Wednesday marked the beginning of Wall Street Journal reporter Evan Gershkovich's trial In Russia. He was detained by Russian authorities nearly 15 months ago and has been held in a Russian jail ever since.
Gershkovich is falsely accused of gathering secret information on behalf of American intelligence agencies, a charge which the State Department and the Wall Street Journal call "ridiculous." Instead, they said the journalist is being used as a political pawn.
David Collings, a professor in the English Department at Bowdoin College was an academic advisor to Gershkovich while he was a student at Bowdoin beginning in 2010. The two have kept in contact since his graduation, so when Gershkovich was arrested in 2023, Collings was shocked. He remembers the larger than life figure he knew on campus.
"I would say he's a very distinctive person. Everybody at Bowdoin who knew him would also speak to this. He was jovial and gregarious. He knew tons of people and he loved hanging out with people, very social. But he was very curious."
His curiosity has persisted even in prison, Collings said, where he is keeping his mind active by reading as much as he can.
"He read War and Peace and a bunch of other immense Russian novels and he was thinking maybe I should write a novel. So he took it as an opportunity to return to intellectual inquiry and literature and to sort of capitalize on his imprisonment in some way that's positive," Collings said.
Though Gershkovich graduated from Bowdoin a decade ago, he is still very much on the minds of current students especially at the Bowdoin Orient, the student-run newspaper where he got his start in journalism.

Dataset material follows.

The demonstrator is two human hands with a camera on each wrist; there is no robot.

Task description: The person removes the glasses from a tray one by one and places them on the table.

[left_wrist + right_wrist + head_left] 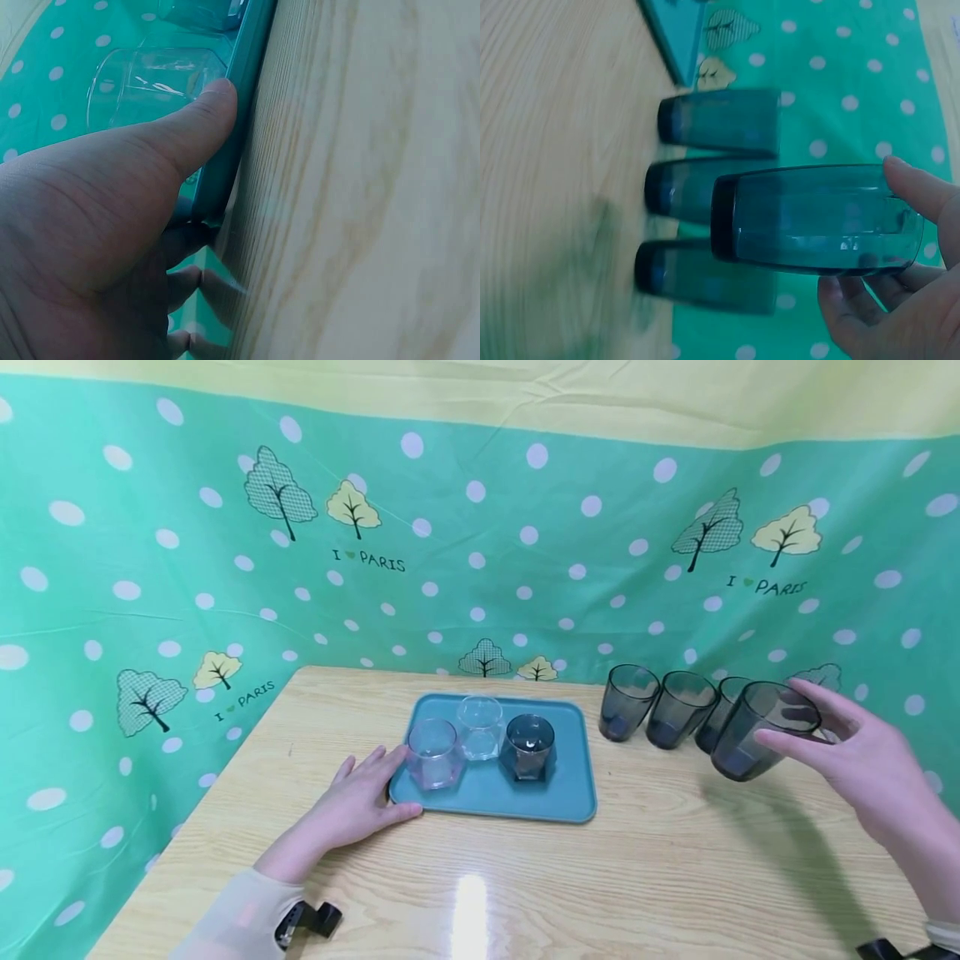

Kristen Kinzler is a senior and the editor in chief of the paper. She said students are watching Gershkovich's case closely.
"I think initially we were all really shocked and horrified [about] what was happening because I think we view it, obviously, as a journalist who's wrongfully imprisoned but also as a member of our community and someone who has written for the same paper and who has been in the same space that we use for production nights and then has gone on to have a really cool journalism career," Kinzler said.
Kinzler said students and faculty have been regularly writing to Gershkovich. The letters, all of which must be translated into Russian, include literature, poetry and messages of support. Last weekend, to mark his 10th college reunion, more than a hundred were sent by his former classmates. Some of them are also taking part in the movement FreeEvanGershkovic.com which advocates for his release. If convicted, he faces 20 years in prison.